Lo que es más, quienes se atreven a cuestionarlas, son tomados por reaccionarios, híper sensibles o sencillamente ridiculizados; la sola idea de sugerir que la discriminación realmente existente, supera con creces las categorías y/o narrativas o discursos que tradicionalmente se usan para reconocerla, irrita a propios y extraños, porque deja al descubierto que en muchos casos, no se busca superar la violencia, sino sencillamente conseguir que otro sea quien pague los platos rotos, cual si se tuviera que compensar a unos por otros.
Además habría que agregar, por polémico que sea decirlo públicamente, que es mentira que siempre la peor parte se la lleven quienes menos tienen, o quienes pertenecen a sectores históricamente discriminados o vulnerables; para decirlo claramente: en este país he visto incluso una hostilidad persistente en contra de quienes representan estereotipos asociados con las clases privilegiadas, aún si su realidad personal dista mucho de contar con tales posibilidades. De igual modo, he visto también mayor hostilidad entre las propias mujeres para con otras mujeres, que la que públicamente se denuncia de hombres contra mujeres, por mucho que no sea políticamente correcto decirlo.
Ni que decir que en no pocas ocasiones he visto a hombres, o como algunos círculos del feminismo más beligerante nos llaman, “onvres”, –quesque porque carecemos de honor, además de ser necios y violentos–, siendo objeto de injurias de lo más diverso, quesque porque somos depositarios de un orden patriarcal que promueve la desigualdad, aún si nos asumimos en contra del machismo; ni hablar cuando se tiene la osadía de objetar que una parte muy significativa de lo que se dice que el patriarcado es o representa en términos de violencia social, pesa con mayor o similar severidad sobre los propios hombres.
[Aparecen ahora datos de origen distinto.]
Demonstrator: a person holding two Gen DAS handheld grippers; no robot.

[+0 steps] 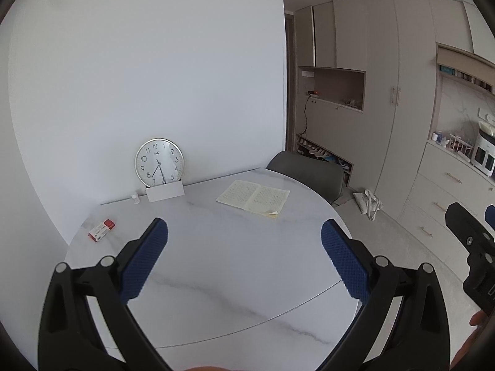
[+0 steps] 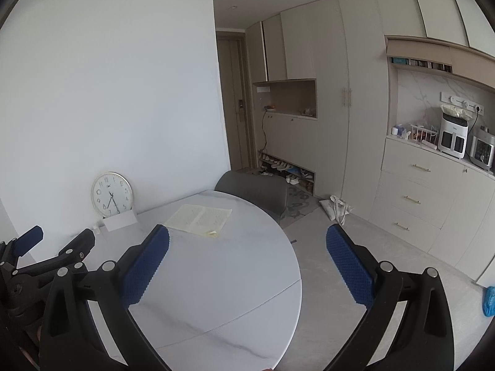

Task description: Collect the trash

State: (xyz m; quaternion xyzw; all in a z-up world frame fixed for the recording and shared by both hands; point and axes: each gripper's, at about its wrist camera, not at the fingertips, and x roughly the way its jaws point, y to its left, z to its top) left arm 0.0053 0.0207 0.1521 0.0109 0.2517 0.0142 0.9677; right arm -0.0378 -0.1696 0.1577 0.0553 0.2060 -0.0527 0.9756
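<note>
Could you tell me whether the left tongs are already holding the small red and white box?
No, the left tongs are open and empty, and the red and white box lies apart on the table.

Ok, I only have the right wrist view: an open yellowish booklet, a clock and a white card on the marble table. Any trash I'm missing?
Observer: Yes. The left wrist view shows a small red and white cardboard box lying flat near the left edge of the white marble table.
Operator: Is the left gripper on it?
Observer: No. The left gripper is open and empty. The box lies to the left of its left finger pad, untouched.
Operator: Anything right next to the box?
Observer: Only bare tabletop. The round silver-rimmed clock stands further back, against the wall.
</note>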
Se lo diga o no, somos una sociedad a la que le cuesta mucho trabajo aceptar que una parte sustancial de la discriminación a la que todos hemos sido expuestos alguna vez, descansa no sobre las diferenciaciones que rutinariamente hacemos y/o manejamos, sino sobre la falta de empatía, el humanismo y/o la ausencia de sensibilidad social para ampliar el reconocimiento, no de lo diferente, sino de lo común, de lo que nos toca a todos. Si realmente aspiramos a superar lo que la discriminación o la exclusión y el clasismo representan, es fundamental trascender los discursos y/o posiciones que por diferenciación polarizan nuestros referentes sociales y la discusión misma de nuestras diferencias, y en cambio situarnos en el terreno de lo común, atreviéndonos a cuestionar incluso lo políticamente correcto, porque como no lo hagamos, estaremos reproduciendo –aún sin darnos cuenta–, lo mismo que supuestamente buscamos superar.
Sirva decir para ejemplo de lo que aquí expongo, que el propio mundillo del activismo local y/o en el de la discusión pública está lleno de nichos donde se reproduce esta inercia de discriminación; no pocas veces se topa uno con la realidad de que se pone en tela de juicio la sinceridad del compromiso social si vienes tal o cual zona de la ciudad, o si estudiaste o no en determinada institución; vaya pues, si se trata de ser sincero, yo mismo me habré visto envuelto en situaciones por demás ridículas, en donde el cómo se habla, se escribe o se viste, es motivo de cuestionamientos y/o comentarios francamente ofensivos, cual si para denunciar miserias sociales que no debieran ocurrir, pero suceden más frecuentemente de lo que todos quisiéramos, se tuviera que cumplir determinados requisitos, sin los cuales se asume, que o se tiene la vida resuelta, o se es enviado de tal o cual partido político o personaje.